-- Work to complete --
Copy the listing exactly, please, and keep every picture out of it.
** Opening Exercise data block **
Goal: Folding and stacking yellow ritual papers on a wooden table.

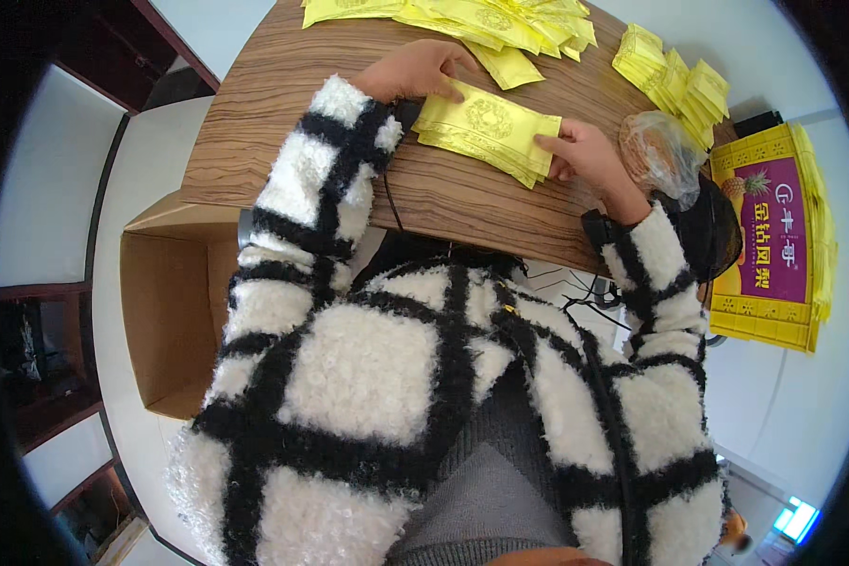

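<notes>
A small stack of flat yellow packets (489,127) with a printed round ornament lies between my hands, over the near part of the wooden table (292,104). At its upper left end is my left hand (415,71), the thumb on the top packet and the fingers curled by the edge. My right hand (585,158) pinches the right end between thumb and fingers. Several packets overlap in the stack, their lower edges fanned out slightly. One loose yellow packet (505,68) lies just beyond, by the large pile of yellow packets (491,21).
Bundles of yellow packets (672,77) lie at the far right. Beside my right wrist sits a clear plastic bag (660,156) with brownish contents. Yellow-and-purple printed bags (774,236) stand at the right. An open cardboard box (174,302) is at the left below the table.
</notes>
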`<state>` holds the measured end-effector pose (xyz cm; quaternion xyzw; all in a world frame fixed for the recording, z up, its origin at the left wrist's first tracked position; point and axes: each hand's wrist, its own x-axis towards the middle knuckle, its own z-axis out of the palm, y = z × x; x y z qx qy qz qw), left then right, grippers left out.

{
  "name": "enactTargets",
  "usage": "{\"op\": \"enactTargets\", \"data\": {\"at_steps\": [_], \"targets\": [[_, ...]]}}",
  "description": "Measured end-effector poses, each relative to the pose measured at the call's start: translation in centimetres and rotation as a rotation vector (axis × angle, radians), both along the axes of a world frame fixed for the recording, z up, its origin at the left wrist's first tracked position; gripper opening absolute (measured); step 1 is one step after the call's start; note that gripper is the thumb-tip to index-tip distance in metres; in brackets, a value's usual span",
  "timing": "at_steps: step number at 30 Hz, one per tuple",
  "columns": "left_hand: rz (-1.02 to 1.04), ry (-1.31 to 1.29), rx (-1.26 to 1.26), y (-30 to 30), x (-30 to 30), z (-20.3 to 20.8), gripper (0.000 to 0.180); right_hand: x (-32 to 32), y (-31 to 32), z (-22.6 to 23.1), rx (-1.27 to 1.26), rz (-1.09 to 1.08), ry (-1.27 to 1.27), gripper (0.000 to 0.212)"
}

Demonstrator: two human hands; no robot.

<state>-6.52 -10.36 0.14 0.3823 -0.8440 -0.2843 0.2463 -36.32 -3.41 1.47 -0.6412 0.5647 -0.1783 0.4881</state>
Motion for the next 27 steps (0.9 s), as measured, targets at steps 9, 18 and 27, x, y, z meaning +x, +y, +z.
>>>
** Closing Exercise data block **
-- Completed exercise --
Goal: Folding and stacking yellow ritual papers on a wooden table.


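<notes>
A small stack of flat yellow packets (489,127) with a printed round ornament lies between my hands, over the near part of the wooden table (292,104). At its upper left end is my left hand (415,71), the thumb on the top packet and the fingers curled by the edge. My right hand (585,158) pinches the right end between thumb and fingers. Several packets overlap in the stack, their lower edges fanned out slightly. One loose yellow packet (505,68) lies just beyond, by the large pile of yellow packets (491,21).
Bundles of yellow packets (672,77) lie at the far right. Beside my right wrist sits a clear plastic bag (660,156) with brownish contents. Yellow-and-purple printed bags (774,236) stand at the right. An open cardboard box (174,302) is at the left below the table.
</notes>
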`<state>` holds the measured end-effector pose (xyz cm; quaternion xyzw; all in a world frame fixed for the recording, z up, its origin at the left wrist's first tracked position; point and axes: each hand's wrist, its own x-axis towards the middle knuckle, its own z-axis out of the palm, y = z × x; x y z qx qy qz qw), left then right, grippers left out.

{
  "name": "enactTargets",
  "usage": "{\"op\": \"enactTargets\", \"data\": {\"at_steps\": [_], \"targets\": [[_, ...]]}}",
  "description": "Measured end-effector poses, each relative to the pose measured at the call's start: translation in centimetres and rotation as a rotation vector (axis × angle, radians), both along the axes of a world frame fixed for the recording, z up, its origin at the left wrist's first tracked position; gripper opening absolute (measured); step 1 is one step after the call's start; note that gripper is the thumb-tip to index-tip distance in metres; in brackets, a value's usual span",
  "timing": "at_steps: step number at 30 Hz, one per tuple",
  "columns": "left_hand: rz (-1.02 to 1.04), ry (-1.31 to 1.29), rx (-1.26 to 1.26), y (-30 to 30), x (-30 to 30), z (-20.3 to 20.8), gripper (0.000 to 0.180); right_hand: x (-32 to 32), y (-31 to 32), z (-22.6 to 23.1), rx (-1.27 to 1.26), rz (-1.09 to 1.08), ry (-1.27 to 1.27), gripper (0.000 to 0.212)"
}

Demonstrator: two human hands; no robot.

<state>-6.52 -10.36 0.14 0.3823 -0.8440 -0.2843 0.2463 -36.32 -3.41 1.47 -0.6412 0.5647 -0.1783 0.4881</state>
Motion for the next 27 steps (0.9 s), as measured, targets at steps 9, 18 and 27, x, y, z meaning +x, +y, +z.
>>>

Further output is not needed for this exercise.